The value of data is dropping
I’ve been writing this blog since 2010. In that very first post, I quoted figures estimating the content of the Internet had reached 487 billion gigabytes. Ten years later, in 2020, the best estimate I can find is that 64 trillion GB of new data was created in that year alone. By 2023 this nearly doubled again to 120 trillion GB (or 120 zettabytes).
To put this into perspective, that means global data volumes are now growing at more than 13 billion gigabytes of new data every hour. It’s a good thing we don’t rely on paper as much as we used to, if we printed this on A4 pages with about 2,000 characters on every page, it would equate to about 7,000 trillion pages every hour! Assuming each page is 0.1mm thick, this stack of paper that would grow at a rate of 700 million km per hour!
A more serious consideration is the relationship between this data growth and the economic value that it is supporting. In 2010 the world’s GDP was about US$67 trillion. By 2020 the GDP reached US$85 trillion and, at the time of writing, the estimated GDP for 2023 was US$105 trillion. The 487 billion gigabytes I wrote about in 2010 was only a fraction of the 2 zettabytes that was estimated to be generated that year. Even taking the higher number, each GB could be associated with US$33 of GDP. Despite the intervening economic growth, the explosion in data by 2023 means that each GB is associated with less than US$1 of GDP.

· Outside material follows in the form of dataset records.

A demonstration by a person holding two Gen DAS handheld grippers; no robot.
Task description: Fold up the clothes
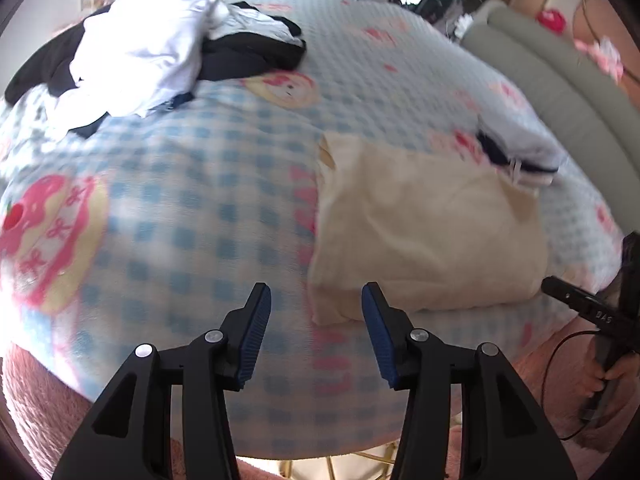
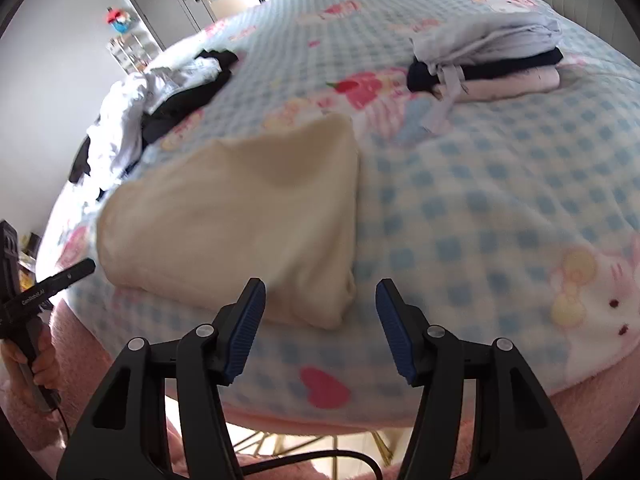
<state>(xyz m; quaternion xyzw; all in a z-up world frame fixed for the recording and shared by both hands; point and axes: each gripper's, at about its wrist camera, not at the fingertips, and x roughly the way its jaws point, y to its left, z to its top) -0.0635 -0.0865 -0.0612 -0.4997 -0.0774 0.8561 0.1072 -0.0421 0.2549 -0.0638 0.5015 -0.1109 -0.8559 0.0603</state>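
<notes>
A folded cream cloth (image 1: 428, 236) lies on the checked blanket (image 1: 192, 200), between both tongs: just right of the empty, open left tongs (image 1: 316, 316), just left of the empty, open right tongs (image 2: 320, 312).

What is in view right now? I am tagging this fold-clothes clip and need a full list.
folded cream garment: one, cream, on the blanket just ahead of both grippers
folded stack: one pile, grey, black and pale pink layers, far right of the bed
unfolded clothes heap: one pile, white and black, far left of the bed
blanket: one, blue-and-white check with pink cartoon prints, covering the bed
headboard: one, grey-green padded, behind the folded stack
left hand-held gripper: one, black with blue pads, open, nothing between the pads
right hand-held gripper: one, black with blue pads, open, nothing between the pads
</notes>
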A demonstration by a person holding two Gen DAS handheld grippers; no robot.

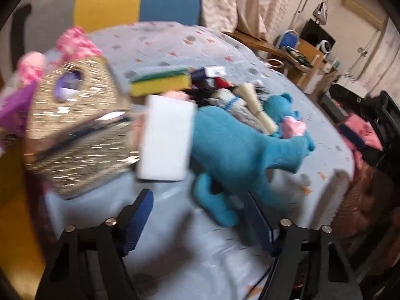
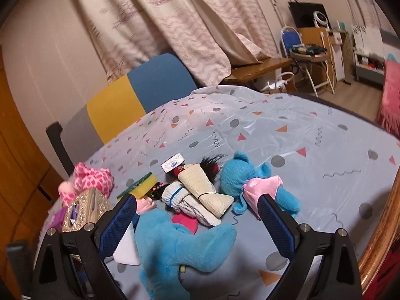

My favourite definition of information was penned by Robert Losee from the University of North Carolina at Chapel Hill: “Information is produced by all processes and it is the values of characteristics in the processes’ output that are information.” Given that information is carried by data, this says that all data is created from processes.
While more data is captured from processes than ever before, simply collecting it without generating more value is a poor outcome. Either we should extract more value from every process through the data we are harvesting, or we should be enabling more value-adding processes.
Global shortages across the technology ecosystem, from semiconductors to data centre capacity, show that growth in digital activity is not free, not least from the perspective of the environment with data centre usage alone now drawing as much power from the grid as the UK or even Italy.
An example of a major driver of all this data growth is the entertainment and media industry, including everything from TikTok and Netflix to Disney and free to air networks. Even though entertainment is a multi-trillion dollar industry, its annual growth is much less than the growth in data volumes that it is generating. Rather than creating new value the high growth areas are simply eating legacy media and their revenue.
Arguably streamers are taking highly efficient processes (such as broadcast television) and replacing them with data intensive streaming often of the same content. While there were bursts of investment in high value material early in the disruption (when the likes of Netflix, Amazon and Apple invested in high production value programs which would otherwise never have been made), the industry seems to be settling into the same old economics with little that is genuinely new despite the burden it is putting on the Internet and data centres.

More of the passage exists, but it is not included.